Gridded values for temperature and precipitation were obtained by interpolating the observations from meteorological stations. The density of stations used for interpolation varies over the years, but for our study catchments and period, it was between 20 and 30 stations per catchment. PET was estimated using the Hargreaves and Samani equation (Hargreaves and Samani, 1985), with minimum and maximum daily air temperatures from the meteorological stations and subsequent spatial interpolation. Details of the method can be found in Boeing et al. (2022). As some process-based models require station-based or lumped input data, weighted averages of the grid cell values contributing to individual sub-basins or hydrologic response units (HRUs) were generated.

2.3 Hydrological models

To address our research questions, we set up and applied three process-based and four data-driven hydrological models.

2.3.1 Process-based lumped and semi-distributed models

The process-based models are all provided with the same meteorological data (precipitation, temperature, and potential evapotranspiration) and linked with and run through the Python framework SPOTPY (Houska et al., 2015). SPOTPY allows for greater consistency between the runs of the different models, ensuring that all the sampling and input data are exactly the same.

GR4J

GR4J (Génie Rural à 4 paramètres Journalier) is a daily lumped rainfall-runoff model designed for hydrological simulation and streamflow forecasting (Perrin et al., 2003). The production store represents soil moisture processes, including infiltration and evaporation. The percolation and baseflow routine simulates groundwater contributions. The routing store manages the flow routing through the catchment. The flood routing itself is done using a unit hydrograph that accounts for the temporal distribution of the runoff. The model is parsimonious, requiring only four parameters, and has provided reliable results with minimal data requirements in the past (Smith et al., 2019; Kuana et al., 2024). The four parameters that are used in the standard model variant are as follows: maximum capacity of the production store (mm), groundwater exchange coefficient (mm d⁻¹), 1-day-ahead maximum capacity of the routing store (mm), and time base of the unit hydrograph (d⁻¹).
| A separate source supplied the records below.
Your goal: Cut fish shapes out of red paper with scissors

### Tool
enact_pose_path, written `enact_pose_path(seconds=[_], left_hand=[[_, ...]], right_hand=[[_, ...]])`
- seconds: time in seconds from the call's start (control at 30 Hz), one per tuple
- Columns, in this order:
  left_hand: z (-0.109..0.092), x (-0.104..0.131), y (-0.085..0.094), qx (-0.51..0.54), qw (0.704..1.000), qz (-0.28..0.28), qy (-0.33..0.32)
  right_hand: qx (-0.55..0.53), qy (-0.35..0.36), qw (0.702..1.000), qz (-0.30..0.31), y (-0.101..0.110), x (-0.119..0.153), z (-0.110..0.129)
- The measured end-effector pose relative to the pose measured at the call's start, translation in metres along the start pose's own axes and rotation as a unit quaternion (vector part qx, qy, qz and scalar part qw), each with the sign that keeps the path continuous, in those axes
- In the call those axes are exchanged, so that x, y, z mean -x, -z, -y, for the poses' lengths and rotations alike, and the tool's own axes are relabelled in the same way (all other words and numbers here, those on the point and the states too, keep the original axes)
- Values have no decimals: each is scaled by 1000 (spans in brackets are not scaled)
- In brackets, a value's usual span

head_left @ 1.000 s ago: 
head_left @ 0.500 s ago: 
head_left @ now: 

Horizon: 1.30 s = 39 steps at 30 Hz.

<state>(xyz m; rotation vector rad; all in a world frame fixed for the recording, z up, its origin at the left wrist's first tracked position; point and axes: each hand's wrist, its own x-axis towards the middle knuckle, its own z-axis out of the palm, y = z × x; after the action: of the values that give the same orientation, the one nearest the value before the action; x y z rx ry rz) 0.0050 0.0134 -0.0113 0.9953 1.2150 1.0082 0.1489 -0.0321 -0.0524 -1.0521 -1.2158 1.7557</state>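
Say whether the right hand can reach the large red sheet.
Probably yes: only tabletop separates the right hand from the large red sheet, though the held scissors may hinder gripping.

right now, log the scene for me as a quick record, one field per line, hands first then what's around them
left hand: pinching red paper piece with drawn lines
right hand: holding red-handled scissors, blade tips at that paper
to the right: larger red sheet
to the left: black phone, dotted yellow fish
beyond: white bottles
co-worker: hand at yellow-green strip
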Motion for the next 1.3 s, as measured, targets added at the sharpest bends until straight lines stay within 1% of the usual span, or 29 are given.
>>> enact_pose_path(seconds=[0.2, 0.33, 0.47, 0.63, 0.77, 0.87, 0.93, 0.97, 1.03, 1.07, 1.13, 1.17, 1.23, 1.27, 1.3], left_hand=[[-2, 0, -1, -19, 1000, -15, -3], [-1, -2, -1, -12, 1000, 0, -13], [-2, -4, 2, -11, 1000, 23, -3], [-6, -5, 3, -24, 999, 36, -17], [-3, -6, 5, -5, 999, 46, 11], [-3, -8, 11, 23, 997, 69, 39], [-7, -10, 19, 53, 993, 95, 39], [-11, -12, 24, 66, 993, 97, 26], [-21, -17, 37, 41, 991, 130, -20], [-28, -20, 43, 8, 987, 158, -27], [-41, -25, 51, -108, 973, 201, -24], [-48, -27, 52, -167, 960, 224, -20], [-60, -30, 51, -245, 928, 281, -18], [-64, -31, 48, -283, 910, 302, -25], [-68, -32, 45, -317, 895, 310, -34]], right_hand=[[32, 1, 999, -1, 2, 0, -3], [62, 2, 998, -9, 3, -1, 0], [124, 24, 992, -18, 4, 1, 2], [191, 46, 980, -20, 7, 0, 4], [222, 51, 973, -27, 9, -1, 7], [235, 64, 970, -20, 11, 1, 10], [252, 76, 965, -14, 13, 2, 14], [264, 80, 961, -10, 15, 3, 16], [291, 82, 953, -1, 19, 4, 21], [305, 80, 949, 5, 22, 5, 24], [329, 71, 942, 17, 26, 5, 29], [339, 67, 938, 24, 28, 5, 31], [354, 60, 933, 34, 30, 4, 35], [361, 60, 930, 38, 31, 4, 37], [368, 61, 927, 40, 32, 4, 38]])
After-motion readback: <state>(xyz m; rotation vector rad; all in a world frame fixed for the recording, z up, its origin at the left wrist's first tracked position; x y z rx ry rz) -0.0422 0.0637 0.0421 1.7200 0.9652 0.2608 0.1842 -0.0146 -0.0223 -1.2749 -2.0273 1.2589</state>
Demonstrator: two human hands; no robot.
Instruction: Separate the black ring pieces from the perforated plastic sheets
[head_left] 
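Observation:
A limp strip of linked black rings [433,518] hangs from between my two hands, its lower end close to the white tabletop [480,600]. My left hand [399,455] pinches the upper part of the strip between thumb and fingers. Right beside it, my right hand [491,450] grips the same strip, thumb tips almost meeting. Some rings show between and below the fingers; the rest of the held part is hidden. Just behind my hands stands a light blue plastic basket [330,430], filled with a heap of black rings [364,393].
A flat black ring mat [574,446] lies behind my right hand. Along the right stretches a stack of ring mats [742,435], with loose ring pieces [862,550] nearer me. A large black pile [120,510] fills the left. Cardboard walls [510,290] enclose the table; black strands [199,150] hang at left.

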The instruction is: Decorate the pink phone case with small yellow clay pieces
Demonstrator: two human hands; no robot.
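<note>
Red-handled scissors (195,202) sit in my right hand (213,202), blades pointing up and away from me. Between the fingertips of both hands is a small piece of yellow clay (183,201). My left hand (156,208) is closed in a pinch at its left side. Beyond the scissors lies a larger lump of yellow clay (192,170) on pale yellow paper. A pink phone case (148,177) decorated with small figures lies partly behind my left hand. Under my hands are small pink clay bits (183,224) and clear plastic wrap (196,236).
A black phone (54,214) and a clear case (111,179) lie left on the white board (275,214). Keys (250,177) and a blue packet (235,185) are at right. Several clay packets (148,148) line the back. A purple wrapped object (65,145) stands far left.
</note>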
To improve discharge modelling in catchments influenced by snow, GR4J is often combined with the CemaNeige snow module (Valéry et al., 2014), which comes with two additional parameters. In this paper, we used the GR4J and CemaNeige implementations that are provided through the Raven hydrological modelling framework, as they are perceived as exact emulations of the original models (Craig et al., 2020). The Raven GR4J implementation offers the possibility to run GR4J in a semi-distributed fashion. We used a sub-basin delineation for better input data representation. With only six parameters, this model is expected to perform well also under parsimonious calibration strategies. The parameter ranges used in this study are shown in Table S1 in the Supplement.

HBV

The HBV model is a semi-distributed model, i.e. a catchment can be divided into different elevation and vegetation zones as well as into different sub-basins. The model consists of several model routines and simulates catchment discharge based on time series of precipitation and air temperature and estimates of potential evaporation rates. We used it in the version HBV-light (Seibert and Vis, 2012) and divided the catchment only into elevation zones and sub-basins, not explicitly accounting for different land cover.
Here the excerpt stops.